--- Action item ---
Extract from the entries below, exactly as given, only the lines from the line containing "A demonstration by" to the line containing "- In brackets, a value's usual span", both lines included.

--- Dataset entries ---

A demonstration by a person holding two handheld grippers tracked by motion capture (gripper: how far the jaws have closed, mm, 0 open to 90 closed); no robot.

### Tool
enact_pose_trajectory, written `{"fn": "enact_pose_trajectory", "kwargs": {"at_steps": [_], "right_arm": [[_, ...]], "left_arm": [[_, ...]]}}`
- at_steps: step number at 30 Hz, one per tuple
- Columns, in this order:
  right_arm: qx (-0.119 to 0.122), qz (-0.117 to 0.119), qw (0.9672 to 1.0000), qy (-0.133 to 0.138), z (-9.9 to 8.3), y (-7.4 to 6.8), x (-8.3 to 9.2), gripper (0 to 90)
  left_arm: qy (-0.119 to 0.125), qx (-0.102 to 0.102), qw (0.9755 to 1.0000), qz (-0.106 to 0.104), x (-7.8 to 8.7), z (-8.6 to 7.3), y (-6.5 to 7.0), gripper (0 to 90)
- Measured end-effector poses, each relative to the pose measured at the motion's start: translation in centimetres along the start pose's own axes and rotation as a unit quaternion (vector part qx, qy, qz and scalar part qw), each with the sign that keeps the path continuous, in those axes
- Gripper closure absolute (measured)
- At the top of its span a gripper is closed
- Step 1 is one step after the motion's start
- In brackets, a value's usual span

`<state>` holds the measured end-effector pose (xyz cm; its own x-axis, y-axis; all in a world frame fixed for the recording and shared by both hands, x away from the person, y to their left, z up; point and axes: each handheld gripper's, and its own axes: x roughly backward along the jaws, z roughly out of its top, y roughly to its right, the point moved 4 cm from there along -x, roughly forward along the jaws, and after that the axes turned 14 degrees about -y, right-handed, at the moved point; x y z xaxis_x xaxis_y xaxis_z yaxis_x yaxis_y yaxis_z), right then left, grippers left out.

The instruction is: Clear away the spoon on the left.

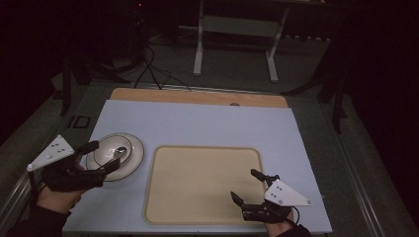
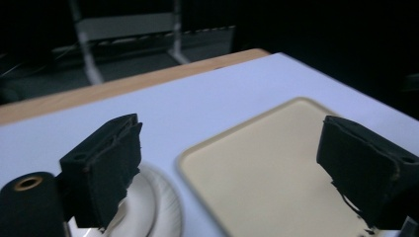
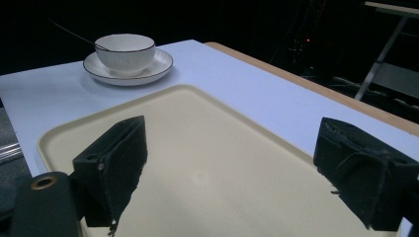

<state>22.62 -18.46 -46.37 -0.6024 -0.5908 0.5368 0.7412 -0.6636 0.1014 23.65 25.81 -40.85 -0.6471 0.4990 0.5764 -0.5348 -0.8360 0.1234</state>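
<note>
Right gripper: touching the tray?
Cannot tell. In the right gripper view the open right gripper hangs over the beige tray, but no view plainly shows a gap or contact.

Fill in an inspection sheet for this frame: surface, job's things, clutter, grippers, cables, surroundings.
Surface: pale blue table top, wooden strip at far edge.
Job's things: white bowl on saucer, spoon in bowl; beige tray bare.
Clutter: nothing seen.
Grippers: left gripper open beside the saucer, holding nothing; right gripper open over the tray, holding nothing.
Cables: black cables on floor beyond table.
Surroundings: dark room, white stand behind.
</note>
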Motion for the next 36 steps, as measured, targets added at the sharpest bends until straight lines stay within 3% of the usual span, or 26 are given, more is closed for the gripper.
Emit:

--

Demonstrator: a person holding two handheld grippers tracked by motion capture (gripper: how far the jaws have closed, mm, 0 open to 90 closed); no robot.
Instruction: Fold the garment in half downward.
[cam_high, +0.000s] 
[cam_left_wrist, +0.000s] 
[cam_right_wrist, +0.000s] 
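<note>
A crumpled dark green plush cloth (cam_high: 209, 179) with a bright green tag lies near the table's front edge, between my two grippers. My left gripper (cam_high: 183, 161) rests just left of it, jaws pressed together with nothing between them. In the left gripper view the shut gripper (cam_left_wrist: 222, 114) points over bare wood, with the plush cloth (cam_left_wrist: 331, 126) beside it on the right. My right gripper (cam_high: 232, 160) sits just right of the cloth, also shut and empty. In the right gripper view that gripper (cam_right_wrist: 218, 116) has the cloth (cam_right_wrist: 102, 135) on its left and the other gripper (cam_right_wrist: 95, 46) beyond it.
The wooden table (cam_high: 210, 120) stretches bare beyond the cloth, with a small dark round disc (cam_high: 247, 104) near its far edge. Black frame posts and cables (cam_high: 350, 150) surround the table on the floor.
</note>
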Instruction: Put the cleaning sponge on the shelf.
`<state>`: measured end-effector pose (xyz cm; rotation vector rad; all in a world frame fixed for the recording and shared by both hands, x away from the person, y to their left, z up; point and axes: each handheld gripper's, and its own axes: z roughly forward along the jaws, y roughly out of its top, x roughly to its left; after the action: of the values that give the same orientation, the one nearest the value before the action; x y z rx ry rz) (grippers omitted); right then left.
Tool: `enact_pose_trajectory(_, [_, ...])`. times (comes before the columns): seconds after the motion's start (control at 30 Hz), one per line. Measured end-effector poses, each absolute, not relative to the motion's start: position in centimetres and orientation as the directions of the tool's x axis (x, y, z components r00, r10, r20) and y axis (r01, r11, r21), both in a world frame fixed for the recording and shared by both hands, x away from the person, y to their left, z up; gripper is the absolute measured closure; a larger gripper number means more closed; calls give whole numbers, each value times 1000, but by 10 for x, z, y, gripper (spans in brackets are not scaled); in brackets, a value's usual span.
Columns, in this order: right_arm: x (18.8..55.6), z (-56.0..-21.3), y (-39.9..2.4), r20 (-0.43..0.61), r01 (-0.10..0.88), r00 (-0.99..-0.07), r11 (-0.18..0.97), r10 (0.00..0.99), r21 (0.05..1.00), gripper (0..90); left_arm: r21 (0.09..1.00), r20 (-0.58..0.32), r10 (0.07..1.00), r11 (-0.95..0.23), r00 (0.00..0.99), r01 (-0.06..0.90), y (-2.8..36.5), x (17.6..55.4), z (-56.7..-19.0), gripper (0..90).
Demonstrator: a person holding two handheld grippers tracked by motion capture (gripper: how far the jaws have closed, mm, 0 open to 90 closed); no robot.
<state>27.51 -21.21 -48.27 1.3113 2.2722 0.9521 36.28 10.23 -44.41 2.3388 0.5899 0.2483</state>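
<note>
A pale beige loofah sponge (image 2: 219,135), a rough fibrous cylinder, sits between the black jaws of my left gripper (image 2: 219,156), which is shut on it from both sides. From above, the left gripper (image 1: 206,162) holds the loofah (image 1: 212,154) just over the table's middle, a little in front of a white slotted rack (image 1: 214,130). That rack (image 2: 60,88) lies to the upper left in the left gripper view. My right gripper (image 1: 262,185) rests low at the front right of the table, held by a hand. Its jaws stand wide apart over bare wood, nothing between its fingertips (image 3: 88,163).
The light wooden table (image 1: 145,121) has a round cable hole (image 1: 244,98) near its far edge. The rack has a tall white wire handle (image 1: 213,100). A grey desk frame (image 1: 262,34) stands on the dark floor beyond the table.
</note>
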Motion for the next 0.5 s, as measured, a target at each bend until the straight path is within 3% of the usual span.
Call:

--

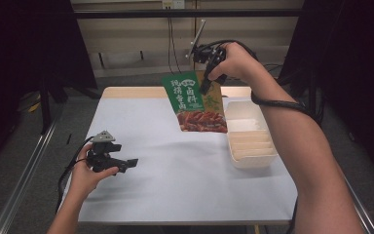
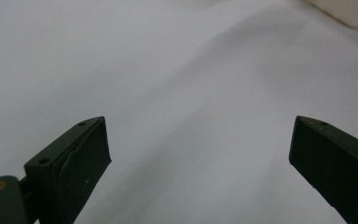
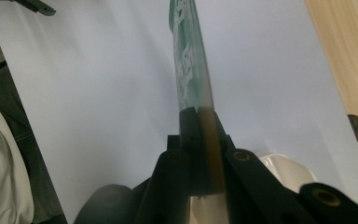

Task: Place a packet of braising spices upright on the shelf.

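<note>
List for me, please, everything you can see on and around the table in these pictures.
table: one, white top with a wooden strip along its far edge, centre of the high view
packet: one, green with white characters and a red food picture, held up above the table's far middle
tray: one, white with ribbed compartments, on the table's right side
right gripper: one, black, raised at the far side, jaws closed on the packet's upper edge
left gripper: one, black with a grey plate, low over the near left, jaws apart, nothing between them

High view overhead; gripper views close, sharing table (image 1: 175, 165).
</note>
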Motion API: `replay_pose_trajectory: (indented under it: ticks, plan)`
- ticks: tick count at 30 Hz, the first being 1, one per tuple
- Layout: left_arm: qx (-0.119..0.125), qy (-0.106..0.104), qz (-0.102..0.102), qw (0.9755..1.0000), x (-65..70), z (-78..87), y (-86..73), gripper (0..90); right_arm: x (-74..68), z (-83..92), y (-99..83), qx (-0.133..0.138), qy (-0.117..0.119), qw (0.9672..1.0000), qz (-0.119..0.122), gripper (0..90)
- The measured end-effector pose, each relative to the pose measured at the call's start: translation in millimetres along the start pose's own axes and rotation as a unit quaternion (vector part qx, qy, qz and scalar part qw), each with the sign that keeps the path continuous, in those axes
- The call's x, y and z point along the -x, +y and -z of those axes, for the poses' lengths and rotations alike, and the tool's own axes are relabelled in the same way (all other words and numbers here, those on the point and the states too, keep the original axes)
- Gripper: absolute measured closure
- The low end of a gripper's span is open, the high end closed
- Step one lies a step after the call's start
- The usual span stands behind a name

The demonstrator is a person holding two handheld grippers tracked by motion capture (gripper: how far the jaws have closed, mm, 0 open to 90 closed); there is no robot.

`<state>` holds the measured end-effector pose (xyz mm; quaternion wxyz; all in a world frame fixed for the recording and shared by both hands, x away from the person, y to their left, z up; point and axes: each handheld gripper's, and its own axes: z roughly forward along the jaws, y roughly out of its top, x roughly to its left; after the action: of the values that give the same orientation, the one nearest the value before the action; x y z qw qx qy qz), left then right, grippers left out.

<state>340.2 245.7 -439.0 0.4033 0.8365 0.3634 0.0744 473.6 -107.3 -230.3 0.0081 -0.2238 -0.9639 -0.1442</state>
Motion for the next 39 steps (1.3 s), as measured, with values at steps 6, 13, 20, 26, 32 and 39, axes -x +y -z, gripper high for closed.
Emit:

--- Result ---
A demonstration by a person holding two handheld grippers tracked by motion capture (gripper: how far the jaws have closed, mm, 0 open to 90 closed); no robot.

### Tool
enact_pose_trajectory, written `{"fn": "enact_pose_trajectory", "kwargs": {"at_steps": [_], "right_arm": [[_, ...]], "left_arm": [[_, ...]]}}`
- at_steps: step number at 30 Hz, one per tuple
- Columns, in this order:
  right_arm: qx (-0.119 to 0.122), qz (-0.117 to 0.119), qw (0.9672 to 1.0000), qy (-0.133 to 0.138), z (-9.9 to 8.3), y (-7.4 to 6.8), x (-8.3 to 9.2), gripper (0 to 90)
  left_arm: qy (-0.119 to 0.125), qx (-0.102 to 0.102), qw (0.9755 to 1.0000), qz (-0.106 to 0.104), x (-7.8 to 8.7), z (-8.6 to 7.3), y (-6.5 to 7.0), gripper (0 to 90)
- Measured end-effector poses, each relative to the pose measured at the motion's start: translation in centimetres along the start pose's own axes and rotation as a unit quaternion (vector part qx, qy, qz and scalar part qw), each with the sign that keeps the path continuous, in those axes
- Gripper closure absolute (measured)
- At the top of its span a gripper is closed
- Step 1 is one step after the motion's start
- In brackets, a value's usual span

That is the complete answer to the exercise.